### About this exercise
For every line below, restate it exactly and drop the images.

□ □ □ □ □

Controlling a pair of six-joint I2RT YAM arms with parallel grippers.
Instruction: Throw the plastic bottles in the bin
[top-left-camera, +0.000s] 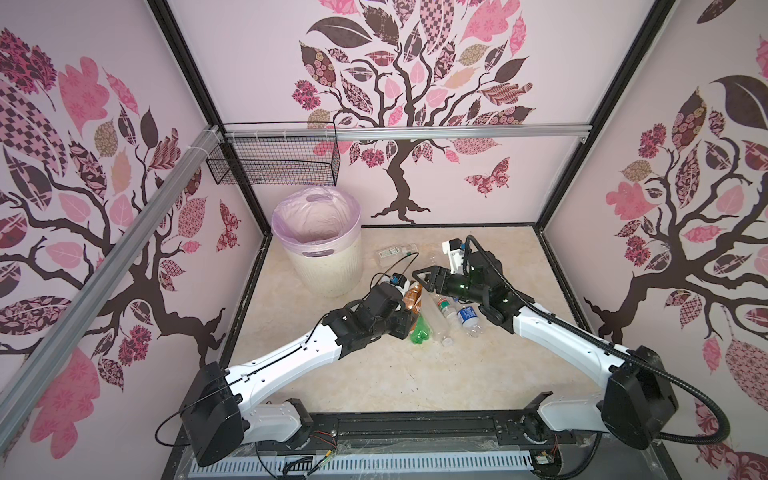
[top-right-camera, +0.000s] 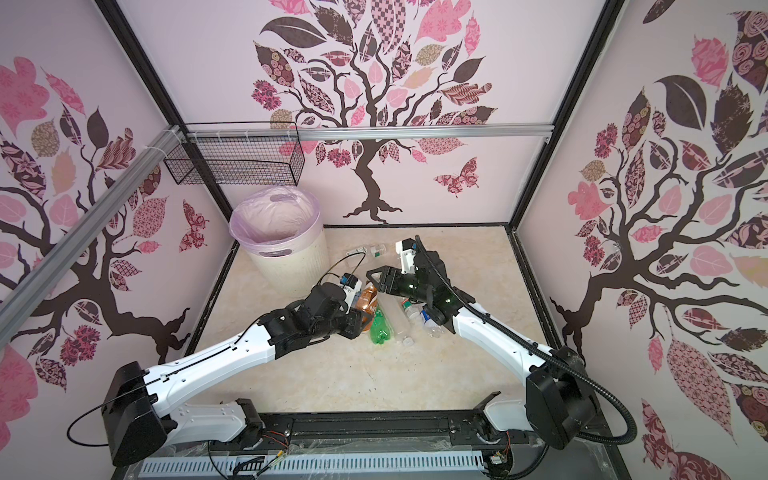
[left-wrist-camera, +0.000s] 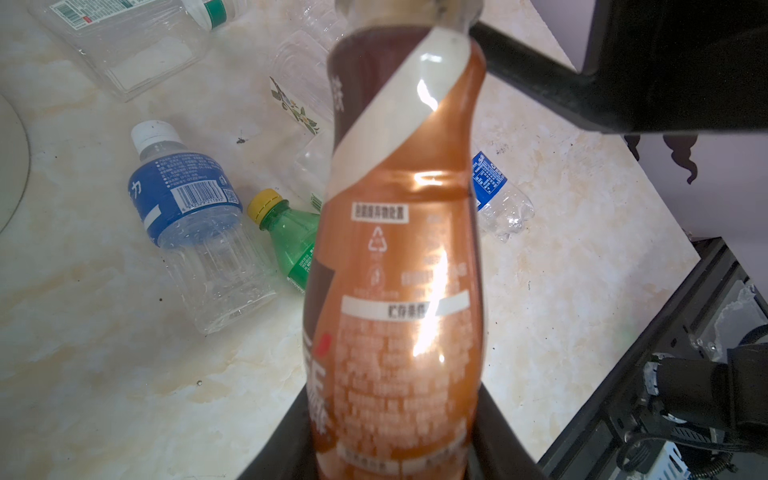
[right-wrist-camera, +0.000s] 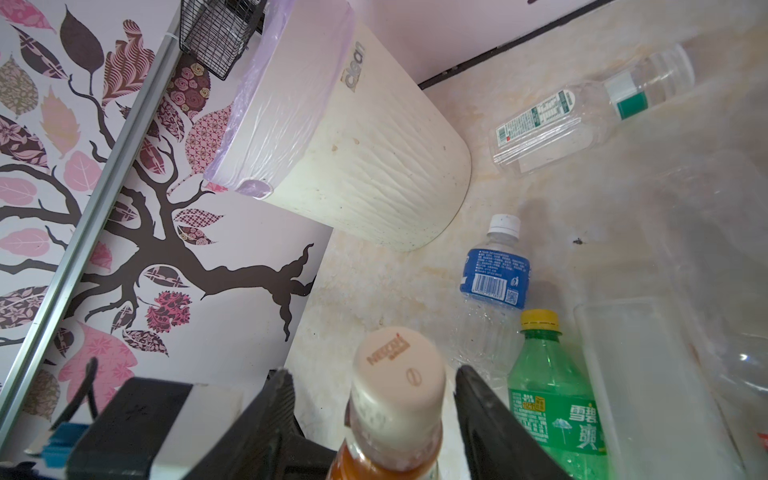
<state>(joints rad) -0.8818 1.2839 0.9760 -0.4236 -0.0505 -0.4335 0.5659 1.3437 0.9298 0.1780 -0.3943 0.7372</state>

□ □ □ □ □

### Result of this task
Controlling a pair of six-joint I2RT YAM arms with parallel grippers.
Instruction: Throw the plastic bottles in the bin
[top-left-camera, +0.000s] 
[top-right-camera, +0.000s] 
[left-wrist-camera, +0.000s] 
[right-wrist-camera, +0.000s] 
<state>(joints rad) -0.8818 1.2839 0.9760 -0.4236 -0.0505 -0.4335 0.5659 1.3437 0.9298 0.1780 -0.3943 0.7372</state>

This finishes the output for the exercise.